### Given data
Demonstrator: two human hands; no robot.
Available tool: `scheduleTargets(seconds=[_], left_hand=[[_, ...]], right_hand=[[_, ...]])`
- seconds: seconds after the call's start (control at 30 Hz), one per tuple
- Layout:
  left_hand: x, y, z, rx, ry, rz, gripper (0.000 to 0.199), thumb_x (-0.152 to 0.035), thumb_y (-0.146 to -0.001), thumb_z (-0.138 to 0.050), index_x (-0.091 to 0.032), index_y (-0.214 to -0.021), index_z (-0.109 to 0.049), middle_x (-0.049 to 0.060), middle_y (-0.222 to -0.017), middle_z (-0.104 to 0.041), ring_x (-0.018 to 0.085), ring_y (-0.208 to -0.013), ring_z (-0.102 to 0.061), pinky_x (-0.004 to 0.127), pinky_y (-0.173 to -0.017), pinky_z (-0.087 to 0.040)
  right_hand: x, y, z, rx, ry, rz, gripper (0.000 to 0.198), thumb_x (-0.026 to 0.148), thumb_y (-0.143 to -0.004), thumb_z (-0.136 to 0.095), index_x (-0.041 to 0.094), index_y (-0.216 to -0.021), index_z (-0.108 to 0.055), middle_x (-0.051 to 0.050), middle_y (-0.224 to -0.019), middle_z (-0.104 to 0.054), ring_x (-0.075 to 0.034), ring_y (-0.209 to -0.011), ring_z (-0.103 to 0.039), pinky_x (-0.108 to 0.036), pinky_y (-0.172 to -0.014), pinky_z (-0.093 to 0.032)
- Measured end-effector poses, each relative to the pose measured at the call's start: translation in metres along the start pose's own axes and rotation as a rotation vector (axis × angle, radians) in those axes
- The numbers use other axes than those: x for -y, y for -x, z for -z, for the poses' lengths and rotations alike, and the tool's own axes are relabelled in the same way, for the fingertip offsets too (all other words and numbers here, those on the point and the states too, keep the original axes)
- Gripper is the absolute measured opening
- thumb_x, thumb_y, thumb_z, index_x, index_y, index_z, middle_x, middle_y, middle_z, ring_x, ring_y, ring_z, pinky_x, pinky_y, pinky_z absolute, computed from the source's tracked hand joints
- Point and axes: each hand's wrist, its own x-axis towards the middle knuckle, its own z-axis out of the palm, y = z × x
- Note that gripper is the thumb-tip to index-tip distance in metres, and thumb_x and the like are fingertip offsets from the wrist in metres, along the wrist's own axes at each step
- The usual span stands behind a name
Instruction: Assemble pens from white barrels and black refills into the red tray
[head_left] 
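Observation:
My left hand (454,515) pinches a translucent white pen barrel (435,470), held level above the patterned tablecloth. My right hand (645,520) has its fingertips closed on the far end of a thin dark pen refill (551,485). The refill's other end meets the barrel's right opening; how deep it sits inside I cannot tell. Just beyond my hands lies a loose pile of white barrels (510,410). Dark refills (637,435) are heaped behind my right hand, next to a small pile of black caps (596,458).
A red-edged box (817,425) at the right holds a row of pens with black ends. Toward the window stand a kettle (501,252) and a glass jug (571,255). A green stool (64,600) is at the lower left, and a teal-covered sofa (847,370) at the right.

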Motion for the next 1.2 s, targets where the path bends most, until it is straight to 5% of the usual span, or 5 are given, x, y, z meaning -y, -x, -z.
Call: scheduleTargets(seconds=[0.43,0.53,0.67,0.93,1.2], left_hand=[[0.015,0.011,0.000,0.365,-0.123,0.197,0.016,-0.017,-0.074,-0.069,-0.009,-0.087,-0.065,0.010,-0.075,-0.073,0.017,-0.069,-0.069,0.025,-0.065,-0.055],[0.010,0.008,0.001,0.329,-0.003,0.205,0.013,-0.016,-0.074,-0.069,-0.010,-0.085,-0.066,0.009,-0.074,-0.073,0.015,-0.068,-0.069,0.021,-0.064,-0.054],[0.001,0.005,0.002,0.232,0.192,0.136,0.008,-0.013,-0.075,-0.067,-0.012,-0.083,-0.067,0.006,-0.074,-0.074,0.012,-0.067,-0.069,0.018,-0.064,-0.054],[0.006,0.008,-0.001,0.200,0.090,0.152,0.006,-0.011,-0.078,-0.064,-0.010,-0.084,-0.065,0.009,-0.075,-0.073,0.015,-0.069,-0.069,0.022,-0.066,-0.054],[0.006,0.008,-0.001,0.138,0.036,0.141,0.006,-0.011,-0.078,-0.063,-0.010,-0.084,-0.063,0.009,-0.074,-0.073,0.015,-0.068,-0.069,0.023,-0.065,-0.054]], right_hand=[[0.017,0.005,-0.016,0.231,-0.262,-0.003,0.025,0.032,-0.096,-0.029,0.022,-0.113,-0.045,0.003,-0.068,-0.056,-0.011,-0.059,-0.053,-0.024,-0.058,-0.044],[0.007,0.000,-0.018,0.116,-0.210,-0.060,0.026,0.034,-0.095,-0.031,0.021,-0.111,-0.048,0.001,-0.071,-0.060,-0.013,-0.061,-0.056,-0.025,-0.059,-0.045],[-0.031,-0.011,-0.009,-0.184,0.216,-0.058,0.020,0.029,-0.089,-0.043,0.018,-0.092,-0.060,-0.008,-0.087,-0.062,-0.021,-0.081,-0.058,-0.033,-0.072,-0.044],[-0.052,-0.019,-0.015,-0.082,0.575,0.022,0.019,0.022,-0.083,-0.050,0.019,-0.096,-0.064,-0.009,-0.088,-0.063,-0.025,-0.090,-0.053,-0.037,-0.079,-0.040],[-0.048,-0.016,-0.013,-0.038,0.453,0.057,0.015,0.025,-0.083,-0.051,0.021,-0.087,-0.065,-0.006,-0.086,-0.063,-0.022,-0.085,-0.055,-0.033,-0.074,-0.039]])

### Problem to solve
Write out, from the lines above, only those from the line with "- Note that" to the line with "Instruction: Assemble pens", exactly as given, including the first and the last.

### Solution
- Note that gripper is the thumb-tip to index-tip distance in metres, and thumb_x and the like are fingertip offsets from the wrist in metres, along the wrist's own axes at each step
- The usual span stands behind a name
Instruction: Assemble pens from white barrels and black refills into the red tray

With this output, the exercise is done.